I pretty much stick to a periodized program with 2-3week build cycles, followed by a lighter week for recovery/rest.

When I am doing Tempo, and endurance rides in the early phase of base, I'll stick to a 3-week cycle with a recovery week that may not be so light.. just because the base phase is generally less fatigueing.

But when I start adding in a lot of thrsehlod work or VO2Max work, I'll shorten the cycles to 2-weeks. I typically go pretty hard on week 1 of any cycle, but when things get more intensive, a strong start on week 1 will leave me smoked and a bit too much fatigue during week 3.. so I adjust by doing a 2 week cycle thats really hard, followed by a week to freshen up. The recovery week is tricky, I don't want to get too rested, so I keep up the training, just back off the load enough to recover well enough for the next 2-week cycle.
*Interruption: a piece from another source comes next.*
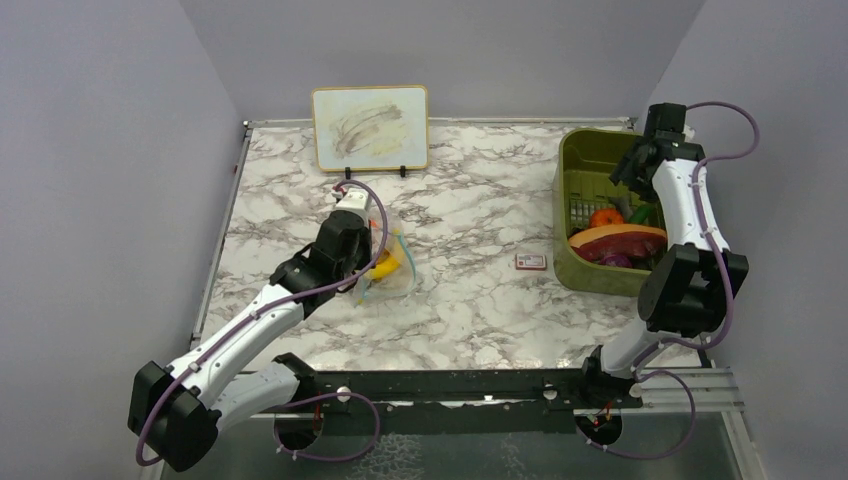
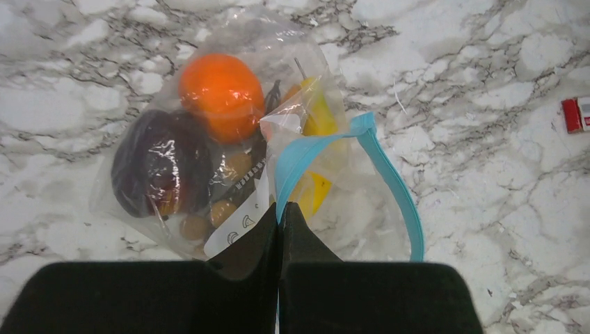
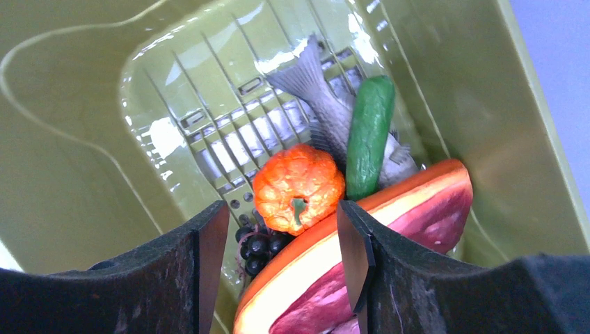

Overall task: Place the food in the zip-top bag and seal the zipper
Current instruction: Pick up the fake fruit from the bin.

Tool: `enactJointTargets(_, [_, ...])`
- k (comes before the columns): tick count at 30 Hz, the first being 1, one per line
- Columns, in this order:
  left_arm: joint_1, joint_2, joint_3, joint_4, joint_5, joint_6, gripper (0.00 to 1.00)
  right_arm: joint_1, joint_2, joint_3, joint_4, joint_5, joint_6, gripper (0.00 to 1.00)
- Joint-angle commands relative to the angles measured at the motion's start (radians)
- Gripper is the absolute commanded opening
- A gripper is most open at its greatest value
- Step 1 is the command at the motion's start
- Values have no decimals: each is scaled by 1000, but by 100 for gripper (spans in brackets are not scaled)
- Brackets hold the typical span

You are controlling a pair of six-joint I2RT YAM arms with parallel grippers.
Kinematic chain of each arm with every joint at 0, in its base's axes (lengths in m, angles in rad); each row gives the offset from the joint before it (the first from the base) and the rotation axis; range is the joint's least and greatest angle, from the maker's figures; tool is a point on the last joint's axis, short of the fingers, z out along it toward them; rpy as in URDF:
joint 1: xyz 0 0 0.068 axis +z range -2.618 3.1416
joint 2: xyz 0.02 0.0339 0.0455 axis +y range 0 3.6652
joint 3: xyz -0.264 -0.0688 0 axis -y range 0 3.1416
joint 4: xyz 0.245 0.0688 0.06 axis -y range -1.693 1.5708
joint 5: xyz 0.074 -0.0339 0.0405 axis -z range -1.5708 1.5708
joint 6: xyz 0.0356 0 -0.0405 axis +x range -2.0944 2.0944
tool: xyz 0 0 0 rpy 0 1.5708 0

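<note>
The clear zip-top bag (image 2: 209, 160) lies on the marble table, left of centre in the top view (image 1: 392, 262). Inside it are an orange ball (image 2: 221, 94), a dark purple piece (image 2: 156, 163) and a yellow banana (image 2: 316, 149). My left gripper (image 2: 282, 210) is shut on the light-blue zipper (image 2: 389, 184) at one end; the bag's mouth gapes open. My right gripper (image 3: 282, 216) hangs open inside the olive bin (image 3: 69, 139), above an orange pumpkin (image 3: 298, 186), dark grapes (image 3: 259, 247), a green piece (image 3: 367, 136) and a big red-fleshed slice (image 3: 417, 216).
A grey toy fish (image 3: 320, 104) lies in the bin (image 1: 575, 150) at the table's right side. A small red-and-white card (image 1: 530, 261) sits just left of the bin. A framed board (image 1: 370, 126) stands at the back edge.
</note>
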Motion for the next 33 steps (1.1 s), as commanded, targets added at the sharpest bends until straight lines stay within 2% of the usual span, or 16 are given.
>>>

I like the 2 week cycle, I can train real hard and by the end of 2 weeks I am ready to turn the heat down for a bit. But its important to me to hit overload by the end of the 2 weeks and get enough work in to drive fitness improvements. I will typically do 2-day blocks focusing on threshold, VO2Max, anaerobic, etc..., followed by a day of rest and then another 2-day block of lesser intensity, longer duration stuff. Whatever it takes to push the limits over 2-weeks, and reach that point where I need a break.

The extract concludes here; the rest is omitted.